CPAC is a project of the American Conservative Union Foundation, in association with Young America’s Foundation and Human Events. The conference is co-sponsored by more than 70 of the nation’s leading conservative organizations.

Clark’s comeback

“As 2003 ends with [Howard] Dean unchallenged as ‘Democrat of the Year,’ the political guessing game is about which presidential contender will shoot out of the pack early next year to take on the role of principal challenger,” USA Today columnist Walter Shapiro writes.

“Judging from the interplay of rumor and rumination that defines Democratic politics at this moment of uncertainty, [Wesley] Clark is benefiting from a long second look as the leading anti-Dean option,” Mr. Shapiro said.

“The former NATO commander had impetuously entered the race with news-magazine-cover fanfare in September, then stumbled badly from his lack of political experience and his inability to answer simple questions like whether he would have voted for the 2002 Iraq resolution. So it was probably inevitable that he’d make a comeback. It is an unalterable truth of presidential politics that the story line is never fixed, and yesterday’s chump is often tomorrow’s champion.

“Yet after spending two days watching Clark in South Carolina, site of a potentially pivotal primary on Feb. 3, I came away with the sense that the general is too similar to Dean to serve as his antithesis. Yes, the two men have widely divergent resumes: Dean the blue-blood doctor who became a successful five-term governor of rustic Vermont and Clark the career Army man who directed the successful war in Kosovo. But more than any other Democrats running, both are blessed with preternatural self-confidence and a refusal to trim their outspoken positions on Iraq even after the capture of Saddam.”

Somebody’s lying

“Consider the ‘you’re a liar’ clash between the Old Democrat poll front-runner Wesley Clark, and the emerging Dean party’s hero,” New York Times columnist William Safire writes.

“Clark claims that [Howard] Dean offered him the vice presidential nomination: ‘It was dangled out there … offered as much as it could have been.’ Dean denies it flatly: ‘I did not and have not offered anyone the vice presidency.’ Clark, egged on by his Clinton handlers, imputes a dishonorable motive to Dean: ‘Why is he squirming? Because maybe he’s done the same for a lot of other people.’

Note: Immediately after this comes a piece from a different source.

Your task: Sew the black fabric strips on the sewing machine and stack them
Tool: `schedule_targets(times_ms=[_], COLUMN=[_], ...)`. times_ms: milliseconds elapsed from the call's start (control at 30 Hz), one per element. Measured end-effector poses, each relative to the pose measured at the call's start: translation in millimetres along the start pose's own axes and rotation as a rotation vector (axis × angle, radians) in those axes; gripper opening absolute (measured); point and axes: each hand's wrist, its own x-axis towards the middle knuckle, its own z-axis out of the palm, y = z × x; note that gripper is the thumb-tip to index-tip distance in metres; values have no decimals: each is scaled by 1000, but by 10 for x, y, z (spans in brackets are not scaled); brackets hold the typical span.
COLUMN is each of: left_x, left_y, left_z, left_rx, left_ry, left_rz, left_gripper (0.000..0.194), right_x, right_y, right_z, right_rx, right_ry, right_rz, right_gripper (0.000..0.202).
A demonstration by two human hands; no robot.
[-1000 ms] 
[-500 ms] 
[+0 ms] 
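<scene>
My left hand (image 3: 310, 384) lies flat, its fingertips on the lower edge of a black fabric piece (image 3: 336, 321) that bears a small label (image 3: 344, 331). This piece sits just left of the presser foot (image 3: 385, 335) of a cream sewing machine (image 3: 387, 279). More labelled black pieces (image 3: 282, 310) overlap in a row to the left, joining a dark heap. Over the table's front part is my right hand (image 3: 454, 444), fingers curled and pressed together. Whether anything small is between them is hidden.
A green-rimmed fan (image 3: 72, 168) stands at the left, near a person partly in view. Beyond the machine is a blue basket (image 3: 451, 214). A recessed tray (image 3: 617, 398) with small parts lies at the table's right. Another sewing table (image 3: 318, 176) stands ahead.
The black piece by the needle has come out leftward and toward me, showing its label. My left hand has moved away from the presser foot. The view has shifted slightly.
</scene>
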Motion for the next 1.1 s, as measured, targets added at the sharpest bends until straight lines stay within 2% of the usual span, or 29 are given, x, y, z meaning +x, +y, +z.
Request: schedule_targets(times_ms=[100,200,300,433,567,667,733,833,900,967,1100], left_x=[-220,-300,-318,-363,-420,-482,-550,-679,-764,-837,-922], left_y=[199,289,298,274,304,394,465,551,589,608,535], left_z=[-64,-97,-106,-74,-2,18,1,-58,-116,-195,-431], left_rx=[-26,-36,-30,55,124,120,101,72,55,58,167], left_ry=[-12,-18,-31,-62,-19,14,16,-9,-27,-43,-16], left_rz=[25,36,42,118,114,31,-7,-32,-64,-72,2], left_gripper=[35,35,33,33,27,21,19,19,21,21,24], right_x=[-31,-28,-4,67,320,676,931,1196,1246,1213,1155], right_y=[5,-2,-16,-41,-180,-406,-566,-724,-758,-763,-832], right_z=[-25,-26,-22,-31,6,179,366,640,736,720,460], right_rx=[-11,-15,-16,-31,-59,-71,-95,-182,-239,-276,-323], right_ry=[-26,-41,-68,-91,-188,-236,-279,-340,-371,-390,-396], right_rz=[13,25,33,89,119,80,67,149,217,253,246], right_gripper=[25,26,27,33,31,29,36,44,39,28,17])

“One of these men is not telling the truth,” Mr. Safire said. “Most voters would say that one of these boldfaced names is a baldfaced liar, though charitable souls would call it a misunderstanding.”

A swinging convention

Organizers of the Republican National Convention, to be held in New York City next summer, are thinking about having President Bush make his nomination-acceptance speech at Yankee Stadium, the New York Post reports.

The convention will be held from Aug. 30 through Sept. 2 at Madison Square Garden, which holds up to 19,500 people. Yankee Stadium can seat 55,000.

There has also been speculation that Mr. Bush may deliver his address at Ellis Island, the Statue of Liberty, or elsewhere, reporter Kenneth Lovett writes.

However, there could be a problem: Mr. Bush’s speech is planned for prime time on Sept. 2 — the same time as the Yankees are scheduled to play the Cleveland Indians at Yankee Stadium.